▸ **ACTIVITY**:
Below are the entries; give again exactly the lines from the one mentioning "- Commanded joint" through the one mentioning "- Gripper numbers", inclusive.

[Records from a data source]

= Beginning of Section =

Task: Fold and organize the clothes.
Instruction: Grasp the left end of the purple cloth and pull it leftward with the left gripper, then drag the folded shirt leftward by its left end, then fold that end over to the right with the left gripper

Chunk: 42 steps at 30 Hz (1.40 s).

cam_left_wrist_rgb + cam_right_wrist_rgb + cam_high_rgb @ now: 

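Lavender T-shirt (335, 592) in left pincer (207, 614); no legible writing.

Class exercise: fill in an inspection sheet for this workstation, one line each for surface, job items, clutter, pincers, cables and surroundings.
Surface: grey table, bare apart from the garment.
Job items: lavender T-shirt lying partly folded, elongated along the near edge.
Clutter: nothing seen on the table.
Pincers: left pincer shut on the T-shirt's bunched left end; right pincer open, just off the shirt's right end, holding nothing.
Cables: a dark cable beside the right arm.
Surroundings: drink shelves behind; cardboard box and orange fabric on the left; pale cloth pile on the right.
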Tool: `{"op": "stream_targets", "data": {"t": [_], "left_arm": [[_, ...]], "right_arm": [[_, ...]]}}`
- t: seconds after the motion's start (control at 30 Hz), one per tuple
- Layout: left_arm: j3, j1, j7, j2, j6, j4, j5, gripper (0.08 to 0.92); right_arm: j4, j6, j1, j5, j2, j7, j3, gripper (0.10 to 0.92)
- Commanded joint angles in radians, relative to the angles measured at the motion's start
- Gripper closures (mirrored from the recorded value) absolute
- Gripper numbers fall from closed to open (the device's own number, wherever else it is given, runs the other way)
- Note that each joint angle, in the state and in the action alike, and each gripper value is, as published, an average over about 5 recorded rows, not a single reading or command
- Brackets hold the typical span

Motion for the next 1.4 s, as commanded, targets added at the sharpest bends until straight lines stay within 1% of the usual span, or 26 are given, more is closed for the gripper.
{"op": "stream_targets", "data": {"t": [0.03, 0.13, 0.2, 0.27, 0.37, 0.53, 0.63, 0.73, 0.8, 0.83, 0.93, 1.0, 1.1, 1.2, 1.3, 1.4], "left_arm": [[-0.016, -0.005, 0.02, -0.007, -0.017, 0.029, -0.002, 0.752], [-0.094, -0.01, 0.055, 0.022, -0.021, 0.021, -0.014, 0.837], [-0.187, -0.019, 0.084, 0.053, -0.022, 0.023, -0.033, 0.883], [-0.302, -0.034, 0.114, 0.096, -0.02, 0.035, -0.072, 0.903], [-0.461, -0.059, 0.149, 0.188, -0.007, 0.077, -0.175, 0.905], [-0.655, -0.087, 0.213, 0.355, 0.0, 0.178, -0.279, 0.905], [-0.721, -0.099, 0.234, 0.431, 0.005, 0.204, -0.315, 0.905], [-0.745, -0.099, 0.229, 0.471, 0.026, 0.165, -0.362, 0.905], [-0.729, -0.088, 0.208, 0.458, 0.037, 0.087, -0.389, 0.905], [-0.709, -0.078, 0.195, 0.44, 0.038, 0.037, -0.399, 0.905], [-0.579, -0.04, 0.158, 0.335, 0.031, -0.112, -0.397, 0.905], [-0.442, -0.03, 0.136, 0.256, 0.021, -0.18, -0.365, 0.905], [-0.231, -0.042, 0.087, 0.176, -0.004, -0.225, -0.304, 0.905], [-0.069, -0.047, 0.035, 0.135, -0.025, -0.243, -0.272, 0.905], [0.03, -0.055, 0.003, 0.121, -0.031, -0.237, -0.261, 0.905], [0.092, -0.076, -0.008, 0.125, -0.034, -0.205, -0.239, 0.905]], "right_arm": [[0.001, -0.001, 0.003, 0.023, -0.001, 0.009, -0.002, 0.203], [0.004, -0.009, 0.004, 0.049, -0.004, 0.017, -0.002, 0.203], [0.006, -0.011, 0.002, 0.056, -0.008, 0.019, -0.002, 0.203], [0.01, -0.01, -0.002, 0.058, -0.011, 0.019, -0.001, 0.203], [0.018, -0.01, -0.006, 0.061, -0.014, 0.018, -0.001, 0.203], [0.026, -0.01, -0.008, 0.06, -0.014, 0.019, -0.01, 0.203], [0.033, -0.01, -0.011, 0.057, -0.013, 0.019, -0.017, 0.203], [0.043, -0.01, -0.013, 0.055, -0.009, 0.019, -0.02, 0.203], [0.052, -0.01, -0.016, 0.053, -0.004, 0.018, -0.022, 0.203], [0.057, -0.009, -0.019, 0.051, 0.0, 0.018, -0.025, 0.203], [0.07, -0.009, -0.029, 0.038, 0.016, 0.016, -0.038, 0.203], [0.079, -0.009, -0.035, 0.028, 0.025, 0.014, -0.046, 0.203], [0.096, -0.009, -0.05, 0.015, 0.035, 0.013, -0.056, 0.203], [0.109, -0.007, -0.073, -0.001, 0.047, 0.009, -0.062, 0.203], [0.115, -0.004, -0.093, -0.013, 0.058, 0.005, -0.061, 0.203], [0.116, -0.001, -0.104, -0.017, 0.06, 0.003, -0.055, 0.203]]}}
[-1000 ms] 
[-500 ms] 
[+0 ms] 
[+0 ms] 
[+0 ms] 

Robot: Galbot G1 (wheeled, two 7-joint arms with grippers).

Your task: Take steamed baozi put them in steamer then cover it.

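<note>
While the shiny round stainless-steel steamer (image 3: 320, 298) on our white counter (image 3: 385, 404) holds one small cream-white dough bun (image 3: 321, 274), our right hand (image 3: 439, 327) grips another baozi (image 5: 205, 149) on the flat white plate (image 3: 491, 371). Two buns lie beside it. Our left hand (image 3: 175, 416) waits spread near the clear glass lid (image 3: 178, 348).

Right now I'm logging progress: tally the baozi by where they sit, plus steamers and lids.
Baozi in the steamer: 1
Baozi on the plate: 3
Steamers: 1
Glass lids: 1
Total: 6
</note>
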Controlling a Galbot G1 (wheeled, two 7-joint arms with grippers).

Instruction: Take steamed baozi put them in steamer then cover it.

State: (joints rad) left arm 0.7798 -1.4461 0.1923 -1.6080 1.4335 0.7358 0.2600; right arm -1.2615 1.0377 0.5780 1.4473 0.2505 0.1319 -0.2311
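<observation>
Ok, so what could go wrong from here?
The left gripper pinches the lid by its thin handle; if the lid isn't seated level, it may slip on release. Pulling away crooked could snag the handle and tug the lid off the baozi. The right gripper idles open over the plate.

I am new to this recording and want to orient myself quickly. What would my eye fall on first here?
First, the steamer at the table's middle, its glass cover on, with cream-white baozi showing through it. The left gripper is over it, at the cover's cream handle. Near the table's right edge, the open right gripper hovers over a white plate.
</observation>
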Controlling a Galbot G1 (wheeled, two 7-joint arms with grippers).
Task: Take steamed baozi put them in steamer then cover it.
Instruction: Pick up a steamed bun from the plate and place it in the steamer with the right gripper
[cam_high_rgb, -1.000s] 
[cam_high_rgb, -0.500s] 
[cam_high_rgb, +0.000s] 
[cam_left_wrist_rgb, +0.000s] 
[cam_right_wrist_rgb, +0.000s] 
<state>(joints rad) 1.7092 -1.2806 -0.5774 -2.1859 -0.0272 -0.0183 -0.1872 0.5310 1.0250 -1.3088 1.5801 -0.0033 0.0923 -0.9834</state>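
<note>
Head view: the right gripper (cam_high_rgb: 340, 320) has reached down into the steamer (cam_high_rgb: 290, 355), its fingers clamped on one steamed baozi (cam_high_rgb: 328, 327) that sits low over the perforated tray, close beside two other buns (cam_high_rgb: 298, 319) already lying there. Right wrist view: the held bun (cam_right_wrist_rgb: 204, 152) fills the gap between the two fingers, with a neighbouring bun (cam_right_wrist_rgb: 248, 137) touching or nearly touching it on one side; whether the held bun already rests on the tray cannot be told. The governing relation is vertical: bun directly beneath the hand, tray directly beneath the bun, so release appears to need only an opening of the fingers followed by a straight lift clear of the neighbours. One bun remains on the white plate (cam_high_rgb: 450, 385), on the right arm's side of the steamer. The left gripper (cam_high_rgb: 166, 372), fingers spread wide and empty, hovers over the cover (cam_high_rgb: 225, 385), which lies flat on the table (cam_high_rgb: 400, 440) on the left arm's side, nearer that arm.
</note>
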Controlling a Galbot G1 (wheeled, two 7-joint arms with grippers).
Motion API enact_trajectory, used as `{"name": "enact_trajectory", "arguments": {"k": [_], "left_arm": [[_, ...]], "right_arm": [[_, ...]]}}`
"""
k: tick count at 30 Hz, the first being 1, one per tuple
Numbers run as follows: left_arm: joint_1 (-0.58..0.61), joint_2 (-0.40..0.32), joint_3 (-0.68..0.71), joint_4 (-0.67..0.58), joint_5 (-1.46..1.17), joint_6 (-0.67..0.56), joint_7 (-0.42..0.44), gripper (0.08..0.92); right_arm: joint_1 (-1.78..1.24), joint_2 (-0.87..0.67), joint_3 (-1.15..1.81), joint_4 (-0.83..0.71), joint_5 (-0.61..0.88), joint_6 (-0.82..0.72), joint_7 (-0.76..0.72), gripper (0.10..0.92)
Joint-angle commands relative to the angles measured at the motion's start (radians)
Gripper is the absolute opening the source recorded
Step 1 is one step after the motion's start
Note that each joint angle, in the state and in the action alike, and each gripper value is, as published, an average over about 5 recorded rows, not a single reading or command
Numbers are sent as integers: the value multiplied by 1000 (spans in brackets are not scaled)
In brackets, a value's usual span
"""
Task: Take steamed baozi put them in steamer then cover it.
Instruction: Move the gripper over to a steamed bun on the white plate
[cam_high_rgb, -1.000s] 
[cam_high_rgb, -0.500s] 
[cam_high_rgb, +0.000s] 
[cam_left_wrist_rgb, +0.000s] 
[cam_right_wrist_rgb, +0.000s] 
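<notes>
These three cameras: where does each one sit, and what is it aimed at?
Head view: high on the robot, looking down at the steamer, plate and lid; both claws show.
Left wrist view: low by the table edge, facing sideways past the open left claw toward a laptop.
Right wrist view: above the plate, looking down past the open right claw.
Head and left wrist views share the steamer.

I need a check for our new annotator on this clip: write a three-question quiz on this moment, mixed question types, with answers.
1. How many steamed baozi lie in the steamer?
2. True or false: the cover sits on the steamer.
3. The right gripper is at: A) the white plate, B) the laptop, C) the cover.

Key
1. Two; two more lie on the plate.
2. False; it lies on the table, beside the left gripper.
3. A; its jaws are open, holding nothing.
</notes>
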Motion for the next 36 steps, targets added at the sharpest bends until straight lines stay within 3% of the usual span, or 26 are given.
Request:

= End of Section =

▸ **SOLUTION TO THE PROBLEM**:
- Commanded joint angles in radians, relative to the angles measured at the motion's start
- Gripper closures (mirrored from the recorded value) absolute
- Gripper numbers fall from closed to open (the device's own number, wherever else it is given, runs the other way)

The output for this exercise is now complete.